Deze uitspraak is gedaan door mr. P.J. Jansen, kantonrechter, bijgestaan door de griffier, en in het openbaar uitgesproken.
De griffier De kantonrechter
Tegen deze uitspraak kan op grond van artikel 14 WAHV hoger beroep worden ingesteld bij het gerechtshof Arnhem-Leeuwarden, binnen 6 weken na de hieronder vermelde dag van toezending. Hoger beroep is in beginsel alleen mogelijk als de boete in de uitspraak is bepaald op een bedrag van meer dan € 110,00. Het beroepschrift moet worden verzonden aan de afdeling Kanton van de rechtbank Noord-Holland, Postbus 251, 1800 BG Alkmaar. De wet gaat uit van een geheel schriftelijke procedure in hoger beroep, tenzij door u bij het beroepschrift uitdrukkelijk om een mondelinge behandeling van de zaak is verzocht.

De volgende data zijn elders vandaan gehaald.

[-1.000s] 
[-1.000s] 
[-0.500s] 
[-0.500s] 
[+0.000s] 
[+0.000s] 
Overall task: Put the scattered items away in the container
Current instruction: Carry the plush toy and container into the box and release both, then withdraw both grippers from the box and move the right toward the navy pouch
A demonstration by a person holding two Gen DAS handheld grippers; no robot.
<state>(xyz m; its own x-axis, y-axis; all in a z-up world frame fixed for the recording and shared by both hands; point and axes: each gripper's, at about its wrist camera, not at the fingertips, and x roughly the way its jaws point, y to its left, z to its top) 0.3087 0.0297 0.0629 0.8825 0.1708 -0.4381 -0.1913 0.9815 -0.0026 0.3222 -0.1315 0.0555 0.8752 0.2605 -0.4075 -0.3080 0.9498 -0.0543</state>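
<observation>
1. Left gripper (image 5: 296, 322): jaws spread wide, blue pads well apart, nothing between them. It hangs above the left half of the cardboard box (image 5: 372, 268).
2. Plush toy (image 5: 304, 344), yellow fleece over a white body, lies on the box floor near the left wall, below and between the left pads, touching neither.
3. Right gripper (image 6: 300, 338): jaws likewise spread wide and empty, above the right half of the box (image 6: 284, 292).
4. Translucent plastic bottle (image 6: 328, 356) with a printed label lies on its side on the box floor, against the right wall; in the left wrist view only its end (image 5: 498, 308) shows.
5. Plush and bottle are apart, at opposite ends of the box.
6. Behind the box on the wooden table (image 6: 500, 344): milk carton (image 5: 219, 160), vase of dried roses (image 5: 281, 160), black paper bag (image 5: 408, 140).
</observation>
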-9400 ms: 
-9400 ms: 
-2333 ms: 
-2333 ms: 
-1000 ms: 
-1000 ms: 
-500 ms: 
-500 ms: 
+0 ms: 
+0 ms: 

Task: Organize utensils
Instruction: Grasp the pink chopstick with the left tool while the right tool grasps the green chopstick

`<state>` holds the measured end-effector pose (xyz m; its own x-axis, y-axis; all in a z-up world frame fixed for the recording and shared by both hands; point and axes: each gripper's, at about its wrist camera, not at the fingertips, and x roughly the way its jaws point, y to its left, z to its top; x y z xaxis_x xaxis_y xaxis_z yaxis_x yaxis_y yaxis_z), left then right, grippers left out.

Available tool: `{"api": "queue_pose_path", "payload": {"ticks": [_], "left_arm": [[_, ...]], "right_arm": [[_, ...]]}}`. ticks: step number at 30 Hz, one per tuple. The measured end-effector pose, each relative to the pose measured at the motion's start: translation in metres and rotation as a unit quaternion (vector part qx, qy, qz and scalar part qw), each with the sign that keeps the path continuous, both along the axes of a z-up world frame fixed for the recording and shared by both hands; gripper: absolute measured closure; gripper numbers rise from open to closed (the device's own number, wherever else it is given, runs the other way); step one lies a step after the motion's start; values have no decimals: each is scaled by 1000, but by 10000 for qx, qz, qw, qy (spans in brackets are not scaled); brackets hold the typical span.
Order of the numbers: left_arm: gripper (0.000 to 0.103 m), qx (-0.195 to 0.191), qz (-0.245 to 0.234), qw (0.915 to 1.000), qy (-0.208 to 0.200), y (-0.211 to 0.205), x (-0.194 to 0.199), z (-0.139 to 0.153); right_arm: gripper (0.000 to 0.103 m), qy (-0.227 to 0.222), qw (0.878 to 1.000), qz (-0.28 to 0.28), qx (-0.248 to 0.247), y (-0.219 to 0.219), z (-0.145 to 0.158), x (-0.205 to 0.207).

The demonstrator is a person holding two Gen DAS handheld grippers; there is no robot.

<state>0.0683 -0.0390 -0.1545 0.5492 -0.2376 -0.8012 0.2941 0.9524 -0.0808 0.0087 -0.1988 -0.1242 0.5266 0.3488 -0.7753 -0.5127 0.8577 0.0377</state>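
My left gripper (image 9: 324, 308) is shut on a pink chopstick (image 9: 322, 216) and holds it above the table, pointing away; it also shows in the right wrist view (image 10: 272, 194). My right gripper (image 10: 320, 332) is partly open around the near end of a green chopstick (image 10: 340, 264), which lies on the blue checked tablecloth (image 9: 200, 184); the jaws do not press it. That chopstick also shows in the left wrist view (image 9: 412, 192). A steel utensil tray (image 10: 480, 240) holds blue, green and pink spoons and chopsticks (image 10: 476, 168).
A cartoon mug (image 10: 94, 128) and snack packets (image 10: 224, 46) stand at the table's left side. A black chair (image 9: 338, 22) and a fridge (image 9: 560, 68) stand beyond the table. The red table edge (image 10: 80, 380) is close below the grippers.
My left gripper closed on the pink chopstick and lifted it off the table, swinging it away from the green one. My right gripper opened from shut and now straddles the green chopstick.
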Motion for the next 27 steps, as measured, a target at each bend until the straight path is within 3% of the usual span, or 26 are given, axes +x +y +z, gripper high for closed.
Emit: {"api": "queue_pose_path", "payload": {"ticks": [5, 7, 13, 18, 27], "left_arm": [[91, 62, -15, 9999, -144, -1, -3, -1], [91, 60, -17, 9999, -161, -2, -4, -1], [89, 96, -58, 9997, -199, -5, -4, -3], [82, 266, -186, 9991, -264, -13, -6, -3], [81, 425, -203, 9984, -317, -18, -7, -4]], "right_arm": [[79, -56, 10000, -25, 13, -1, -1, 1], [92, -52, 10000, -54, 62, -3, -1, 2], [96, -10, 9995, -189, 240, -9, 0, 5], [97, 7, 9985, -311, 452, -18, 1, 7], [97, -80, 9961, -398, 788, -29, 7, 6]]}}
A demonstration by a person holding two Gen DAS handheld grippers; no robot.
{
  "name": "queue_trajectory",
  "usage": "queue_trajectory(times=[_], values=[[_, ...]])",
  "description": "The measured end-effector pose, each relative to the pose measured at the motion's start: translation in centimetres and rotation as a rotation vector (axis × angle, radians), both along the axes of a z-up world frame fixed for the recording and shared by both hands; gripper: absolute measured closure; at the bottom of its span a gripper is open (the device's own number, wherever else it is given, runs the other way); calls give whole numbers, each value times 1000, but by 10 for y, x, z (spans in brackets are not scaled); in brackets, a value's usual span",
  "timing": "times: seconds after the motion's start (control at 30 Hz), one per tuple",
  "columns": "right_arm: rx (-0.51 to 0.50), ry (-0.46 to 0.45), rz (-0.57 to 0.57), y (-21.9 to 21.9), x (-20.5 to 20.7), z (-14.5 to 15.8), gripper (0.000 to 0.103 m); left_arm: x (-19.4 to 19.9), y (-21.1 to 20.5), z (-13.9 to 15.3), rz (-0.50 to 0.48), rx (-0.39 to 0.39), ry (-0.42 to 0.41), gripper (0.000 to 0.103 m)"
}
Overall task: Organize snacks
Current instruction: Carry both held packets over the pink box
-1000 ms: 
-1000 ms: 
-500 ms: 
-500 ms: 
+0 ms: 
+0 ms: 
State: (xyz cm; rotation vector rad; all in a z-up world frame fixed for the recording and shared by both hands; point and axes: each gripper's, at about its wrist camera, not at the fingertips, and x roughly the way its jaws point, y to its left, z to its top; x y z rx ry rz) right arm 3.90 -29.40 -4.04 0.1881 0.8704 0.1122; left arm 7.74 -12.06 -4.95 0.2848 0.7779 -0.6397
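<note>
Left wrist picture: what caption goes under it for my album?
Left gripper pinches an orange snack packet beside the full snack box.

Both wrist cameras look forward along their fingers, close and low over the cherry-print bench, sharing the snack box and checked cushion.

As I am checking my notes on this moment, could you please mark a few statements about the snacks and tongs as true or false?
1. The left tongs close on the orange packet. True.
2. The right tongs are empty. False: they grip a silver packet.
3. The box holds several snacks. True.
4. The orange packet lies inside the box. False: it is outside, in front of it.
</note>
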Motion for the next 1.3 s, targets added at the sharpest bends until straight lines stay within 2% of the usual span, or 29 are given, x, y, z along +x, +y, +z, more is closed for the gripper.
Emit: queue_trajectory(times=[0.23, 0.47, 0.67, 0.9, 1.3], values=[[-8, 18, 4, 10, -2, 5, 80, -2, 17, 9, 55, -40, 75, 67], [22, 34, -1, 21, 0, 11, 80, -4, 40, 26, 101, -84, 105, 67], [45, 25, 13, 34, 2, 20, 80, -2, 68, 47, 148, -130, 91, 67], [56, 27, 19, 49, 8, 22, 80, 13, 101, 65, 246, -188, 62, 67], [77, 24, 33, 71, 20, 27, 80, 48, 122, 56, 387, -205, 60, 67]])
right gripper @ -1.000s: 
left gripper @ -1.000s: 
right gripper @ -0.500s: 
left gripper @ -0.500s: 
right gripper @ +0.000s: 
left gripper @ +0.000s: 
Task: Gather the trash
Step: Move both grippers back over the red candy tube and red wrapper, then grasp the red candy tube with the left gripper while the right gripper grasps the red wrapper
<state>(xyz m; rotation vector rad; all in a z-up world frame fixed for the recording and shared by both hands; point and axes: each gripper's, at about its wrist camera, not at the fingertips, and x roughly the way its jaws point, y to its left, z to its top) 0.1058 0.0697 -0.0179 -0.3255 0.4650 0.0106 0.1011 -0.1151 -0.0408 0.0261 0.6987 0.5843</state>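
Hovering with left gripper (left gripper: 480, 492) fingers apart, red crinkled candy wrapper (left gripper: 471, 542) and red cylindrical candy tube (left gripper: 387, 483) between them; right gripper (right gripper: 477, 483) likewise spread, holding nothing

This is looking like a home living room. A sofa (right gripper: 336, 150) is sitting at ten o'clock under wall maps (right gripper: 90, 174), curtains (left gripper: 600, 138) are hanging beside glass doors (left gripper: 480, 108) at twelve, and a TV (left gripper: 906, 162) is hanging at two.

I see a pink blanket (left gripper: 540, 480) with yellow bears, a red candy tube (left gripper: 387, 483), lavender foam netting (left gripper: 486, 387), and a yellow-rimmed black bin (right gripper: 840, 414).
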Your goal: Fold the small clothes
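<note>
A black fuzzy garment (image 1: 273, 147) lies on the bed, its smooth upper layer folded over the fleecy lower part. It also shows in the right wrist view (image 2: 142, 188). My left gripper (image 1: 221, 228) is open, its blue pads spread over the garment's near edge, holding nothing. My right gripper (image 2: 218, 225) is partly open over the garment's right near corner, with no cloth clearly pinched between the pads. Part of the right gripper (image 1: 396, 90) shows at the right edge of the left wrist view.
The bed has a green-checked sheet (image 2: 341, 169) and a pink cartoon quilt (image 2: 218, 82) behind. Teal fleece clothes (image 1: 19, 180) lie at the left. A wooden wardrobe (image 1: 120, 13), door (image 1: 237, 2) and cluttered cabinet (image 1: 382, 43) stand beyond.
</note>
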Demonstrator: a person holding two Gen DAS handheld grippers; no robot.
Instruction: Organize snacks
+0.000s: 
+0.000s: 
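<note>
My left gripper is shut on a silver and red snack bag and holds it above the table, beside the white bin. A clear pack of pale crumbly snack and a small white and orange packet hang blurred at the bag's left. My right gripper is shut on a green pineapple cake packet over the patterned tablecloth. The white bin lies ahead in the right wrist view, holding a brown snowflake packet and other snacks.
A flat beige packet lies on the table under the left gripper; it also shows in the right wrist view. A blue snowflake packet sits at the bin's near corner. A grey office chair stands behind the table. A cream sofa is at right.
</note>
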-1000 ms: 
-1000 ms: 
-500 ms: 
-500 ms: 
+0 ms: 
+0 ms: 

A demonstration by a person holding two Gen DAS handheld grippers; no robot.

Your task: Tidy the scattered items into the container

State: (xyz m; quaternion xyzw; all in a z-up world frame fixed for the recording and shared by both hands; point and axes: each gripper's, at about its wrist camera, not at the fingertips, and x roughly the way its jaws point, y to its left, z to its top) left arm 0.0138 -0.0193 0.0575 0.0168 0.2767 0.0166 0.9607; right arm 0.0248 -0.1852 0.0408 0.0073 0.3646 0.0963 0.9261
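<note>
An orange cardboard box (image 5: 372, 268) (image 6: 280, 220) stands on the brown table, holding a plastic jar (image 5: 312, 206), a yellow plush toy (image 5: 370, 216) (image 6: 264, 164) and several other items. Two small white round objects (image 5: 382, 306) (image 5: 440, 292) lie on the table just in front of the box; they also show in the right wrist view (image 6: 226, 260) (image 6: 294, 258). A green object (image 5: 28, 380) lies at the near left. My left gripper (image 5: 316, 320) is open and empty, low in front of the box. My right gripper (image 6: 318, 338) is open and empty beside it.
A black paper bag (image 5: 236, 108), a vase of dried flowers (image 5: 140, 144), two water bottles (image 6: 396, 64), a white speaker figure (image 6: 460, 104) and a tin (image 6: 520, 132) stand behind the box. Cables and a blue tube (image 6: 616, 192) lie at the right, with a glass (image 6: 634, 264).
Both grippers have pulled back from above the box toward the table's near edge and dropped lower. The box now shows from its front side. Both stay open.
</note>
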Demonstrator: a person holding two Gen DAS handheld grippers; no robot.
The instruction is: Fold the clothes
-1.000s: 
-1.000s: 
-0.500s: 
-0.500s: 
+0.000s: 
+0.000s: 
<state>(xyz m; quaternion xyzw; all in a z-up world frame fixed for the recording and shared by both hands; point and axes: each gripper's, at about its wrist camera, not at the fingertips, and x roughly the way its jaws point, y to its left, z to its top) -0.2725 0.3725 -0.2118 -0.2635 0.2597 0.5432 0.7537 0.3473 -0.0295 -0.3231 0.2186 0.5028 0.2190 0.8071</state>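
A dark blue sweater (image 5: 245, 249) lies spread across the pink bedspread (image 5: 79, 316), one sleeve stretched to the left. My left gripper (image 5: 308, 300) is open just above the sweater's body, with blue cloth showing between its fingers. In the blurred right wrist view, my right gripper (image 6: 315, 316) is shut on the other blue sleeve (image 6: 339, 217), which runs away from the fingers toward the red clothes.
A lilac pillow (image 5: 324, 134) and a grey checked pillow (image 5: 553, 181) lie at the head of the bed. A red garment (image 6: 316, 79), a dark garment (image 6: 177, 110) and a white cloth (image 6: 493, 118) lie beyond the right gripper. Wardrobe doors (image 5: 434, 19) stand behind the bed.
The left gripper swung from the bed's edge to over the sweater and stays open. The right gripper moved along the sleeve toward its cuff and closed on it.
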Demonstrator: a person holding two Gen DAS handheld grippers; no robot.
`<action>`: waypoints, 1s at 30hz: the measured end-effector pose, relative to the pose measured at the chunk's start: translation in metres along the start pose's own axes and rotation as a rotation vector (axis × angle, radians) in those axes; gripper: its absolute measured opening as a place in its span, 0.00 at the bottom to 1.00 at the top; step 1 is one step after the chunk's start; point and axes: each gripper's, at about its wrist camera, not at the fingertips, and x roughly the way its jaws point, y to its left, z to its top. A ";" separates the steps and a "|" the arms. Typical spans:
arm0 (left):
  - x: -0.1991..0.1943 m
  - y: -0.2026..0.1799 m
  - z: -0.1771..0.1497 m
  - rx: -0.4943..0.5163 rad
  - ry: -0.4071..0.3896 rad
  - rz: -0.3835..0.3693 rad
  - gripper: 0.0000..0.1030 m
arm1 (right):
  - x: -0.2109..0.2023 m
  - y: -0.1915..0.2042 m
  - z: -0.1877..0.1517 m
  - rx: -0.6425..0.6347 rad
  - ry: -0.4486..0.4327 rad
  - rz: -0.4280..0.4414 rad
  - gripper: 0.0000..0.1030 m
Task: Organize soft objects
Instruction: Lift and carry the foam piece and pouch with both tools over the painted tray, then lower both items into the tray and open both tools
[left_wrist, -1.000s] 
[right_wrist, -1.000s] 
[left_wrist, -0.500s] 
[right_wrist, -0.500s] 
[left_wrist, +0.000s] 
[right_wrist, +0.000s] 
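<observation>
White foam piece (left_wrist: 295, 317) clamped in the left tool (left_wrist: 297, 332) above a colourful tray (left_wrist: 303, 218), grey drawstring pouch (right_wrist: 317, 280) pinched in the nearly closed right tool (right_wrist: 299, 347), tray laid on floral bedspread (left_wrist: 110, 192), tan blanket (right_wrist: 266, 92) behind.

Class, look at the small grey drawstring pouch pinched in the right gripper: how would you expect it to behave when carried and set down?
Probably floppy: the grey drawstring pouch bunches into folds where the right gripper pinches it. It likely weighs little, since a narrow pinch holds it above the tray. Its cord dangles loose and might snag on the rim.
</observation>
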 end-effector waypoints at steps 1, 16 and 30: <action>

Het instellen van hoger beroep per e-mail is niet mogelijk.
Datum toezending:

Voetnoten

1.Zie o.a. de uitspraken van Gerechtshof Arnhem-Leeuwarden van 22 juli 2019 en 6 augustus 2019, te vinden op www.rechtspraak.nl, met nummer ECLI:NL:GHARL:2019:6372 en ECLI:NL:GHARL:2019: 5956.
2.Zie de uitspraak van Gerechtshof Arnhem-Leeuwarden van 20 april 2016, te vinden op www.rechtspraak.nl, met nummer ECLI:NL:GHARL:2016:3156.